The NemoCustomizer resource provides a customization service for fine-tuning NVIDIA NeMo models. It manages training jobs, model downloads, and integrations with MLflow, Weights & Biases, and external data stores. API Group: apps.nvidia.com
API Version: v1alpha1
Kind: NemoCustomizer

Spec Fields

image
object
required
Container image configuration for the customizer service.
databaseConfig
object
required
PostgreSQL database connection configuration.
datastore
object
required
NeMo Datastore service endpoint.
entitystore
object
required
NeMo Entitystore service endpoint.
mlflow
object
required
MLflow tracking server endpoint.
wandb
object
required
Weights & Biases configuration for experiment tracking.
nemoDatastoreTools
object
required
Configuration for data store CLI tools.
modelDownloadJobs
object
required
Configuration for model download jobs.
trainingConfig
object
required
Training job configuration.
modelConfig
object
required
ConfigMap containing model definitions.
scheduler
object
Scheduler configuration for training jobs.
otel
object
OpenTelemetry configuration.
expose
object
Service exposure configuration.
replicas
integer
default:"1"
Number of replicas (minimum: 1).
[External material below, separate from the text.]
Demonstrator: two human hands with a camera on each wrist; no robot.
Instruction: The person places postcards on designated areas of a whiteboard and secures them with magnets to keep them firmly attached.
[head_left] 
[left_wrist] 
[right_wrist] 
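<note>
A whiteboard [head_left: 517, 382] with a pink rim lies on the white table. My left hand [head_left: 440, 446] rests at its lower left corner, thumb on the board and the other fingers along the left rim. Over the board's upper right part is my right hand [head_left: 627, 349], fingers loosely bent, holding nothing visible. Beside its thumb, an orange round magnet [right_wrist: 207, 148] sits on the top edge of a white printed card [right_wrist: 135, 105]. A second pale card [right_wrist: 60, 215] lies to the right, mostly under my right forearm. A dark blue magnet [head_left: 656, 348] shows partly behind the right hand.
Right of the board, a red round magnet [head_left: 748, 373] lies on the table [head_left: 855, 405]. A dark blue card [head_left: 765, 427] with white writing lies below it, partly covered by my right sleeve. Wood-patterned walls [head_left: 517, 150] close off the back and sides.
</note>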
Cannot be set when autoscaling is enabled.
scale
object
Autoscaling configuration.
metrics
object
Metrics collection configuration.
command
array
Override container command
args
array
Container arguments
env
array
Additional environment variables
resources
object
Resource requirements (CPU, memory, GPU)
nodeSelector
object
Node selector labels
tolerations
array
Pod tolerations
affinity
object
Pod affinity rules
labels
object
Custom labels
annotations
object
Custom annotations
userID
integer
User ID for container security context (default: 1000)
groupID
integer
Group ID for container security context (default: 2000)
runtimeClass
string
Runtime class name

Status Fields

conditions
array
Current state conditions
availableReplicas
integer
Number of available replicas
state
string
Current state (Pending, NotReady, Ready, Failed)

Example

apiVersion: apps.nvidia.com/v1alpha1
kind: NemoCustomizer
metadata:
  name: nemocustomizer-sample
  namespace: nemo
spec:
  scheduler:
    type: "volcano"
  wandb:
    secretName: wandb-secret
    apiKeyKey: apiKey
    encryptionKey: encryptionKey
  otel:
    enabled: true
    exporterOtlpEndpoint: http://customizer-otel-opentelemetry-collector.nemo.svc.cluster.local:4317
  databaseConfig:
    credentials:
      user: ncsuser
      secretName: customizer-pg-existing-secret
      passwordKey: password
    host: customizer-pg-postgresql.nemo.svc.cluster.local
    port: 5432
    databaseName: ncsdb
  expose:
    service:
      type: ClusterIP
      port: 8000
  image:
    repository: nvcr.io/nvidia/nemo-microservices/customizer-api
    tag: "25.08"
    pullPolicy: IfNotPresent
    pullSecrets:
      - ngc-secret
  entitystore:
    endpoint: http://nemoentitystore-sample.nemo.svc.cluster.local:8000
  datastore:
    endpoint: http://nemodatastore-sample.nemo.svc.cluster.local:8000
  mlflow: 
    endpoint: http://mlflow-tracking.nemo.svc.cluster.local:80
  nemoDatastoreTools:
    image: nvcr.io/nvidia/nemo-microservices/nds-v2-huggingface-cli:25.08
  modelDownloadJobs:
    image: "nvcr.io/nvidia/nemo-microservices/customizer-api:25.08"
    ngcAPISecret:
      name: ngc-api-secret
      key: "NGC_API_KEY"
    securityContext:
      fsGroup: 1000
      runAsNonRoot: true
      runAsUser: 1000
      runAsGroup: 1000
    ttlSecondsAfterFinished: 600
    pollIntervalSeconds: 15
  modelConfig:
    name: nemo-model-config
  trainingConfig:
    configMap:
      name: nemo-training-config
    modelPVC:
      create: true
      name: finetuning-ms-models-pvc
      storageClass: ""
      volumeAccessMode: ReadWriteOnce
      size: 50Gi
    workspacePVC:
      storageClass: "local-path"
      volumeAccessMode: ReadWriteOnce
      size: 10Gi
      mountPath: /pvc/workspace
    image:
      repository: nvcr.io/nvidia/nemo-microservices/customizer
      tag: "25.08"
    env:
      - name: LOG_LEVEL
        value: INFO
    networkConfig:
      - name: NCCL_IB_SL
        value: "0"
      - name: UCX_TLS
        value: TCP
    ttlSecondsAfterFinished: 3600
    timeout: 3600
    tolerations:
      - key: "nvidia.com/gpu"
        operator: "Exists"
        effect: "NoSchedule"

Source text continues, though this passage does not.